**Work request:** Of the lines listed below, return exactly those that run from the line containing "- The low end" through the line containing "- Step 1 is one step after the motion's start", both included.

======== Data below ========

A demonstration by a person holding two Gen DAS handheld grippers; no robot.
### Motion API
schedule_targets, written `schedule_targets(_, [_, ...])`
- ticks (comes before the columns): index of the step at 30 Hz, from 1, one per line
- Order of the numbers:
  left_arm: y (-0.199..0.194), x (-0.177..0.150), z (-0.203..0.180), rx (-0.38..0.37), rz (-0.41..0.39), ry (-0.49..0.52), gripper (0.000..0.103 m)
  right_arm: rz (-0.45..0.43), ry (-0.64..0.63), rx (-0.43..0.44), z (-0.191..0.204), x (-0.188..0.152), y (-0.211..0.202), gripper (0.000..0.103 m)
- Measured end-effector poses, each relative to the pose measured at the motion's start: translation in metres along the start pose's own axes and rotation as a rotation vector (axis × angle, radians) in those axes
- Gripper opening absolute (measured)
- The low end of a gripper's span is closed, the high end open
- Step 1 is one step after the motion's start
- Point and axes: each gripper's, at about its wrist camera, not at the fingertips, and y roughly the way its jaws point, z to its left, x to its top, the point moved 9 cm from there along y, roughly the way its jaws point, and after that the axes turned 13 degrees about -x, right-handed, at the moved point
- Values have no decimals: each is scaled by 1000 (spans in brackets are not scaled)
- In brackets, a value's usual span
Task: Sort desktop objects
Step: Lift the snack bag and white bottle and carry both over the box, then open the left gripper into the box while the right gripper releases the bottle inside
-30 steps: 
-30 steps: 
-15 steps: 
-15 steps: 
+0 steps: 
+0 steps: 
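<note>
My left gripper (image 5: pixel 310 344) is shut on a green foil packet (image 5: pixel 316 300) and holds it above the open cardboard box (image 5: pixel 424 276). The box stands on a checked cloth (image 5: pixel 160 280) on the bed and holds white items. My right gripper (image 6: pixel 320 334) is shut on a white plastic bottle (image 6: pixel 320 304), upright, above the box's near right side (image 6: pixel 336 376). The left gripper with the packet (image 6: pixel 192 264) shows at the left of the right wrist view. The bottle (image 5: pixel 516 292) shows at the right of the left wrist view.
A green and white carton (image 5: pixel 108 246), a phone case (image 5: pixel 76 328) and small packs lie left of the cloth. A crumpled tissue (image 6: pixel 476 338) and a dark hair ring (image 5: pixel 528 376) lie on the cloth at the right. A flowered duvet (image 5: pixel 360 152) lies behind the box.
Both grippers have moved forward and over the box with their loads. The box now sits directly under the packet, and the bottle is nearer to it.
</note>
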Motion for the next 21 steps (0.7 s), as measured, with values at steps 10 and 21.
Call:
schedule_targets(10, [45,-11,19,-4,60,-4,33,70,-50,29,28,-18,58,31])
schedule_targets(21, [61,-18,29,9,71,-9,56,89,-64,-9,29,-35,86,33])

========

**Answer for this exercise:**
- The low end of a gripper's span is closed, the high end open
- Step 1 is one step after the motion's start

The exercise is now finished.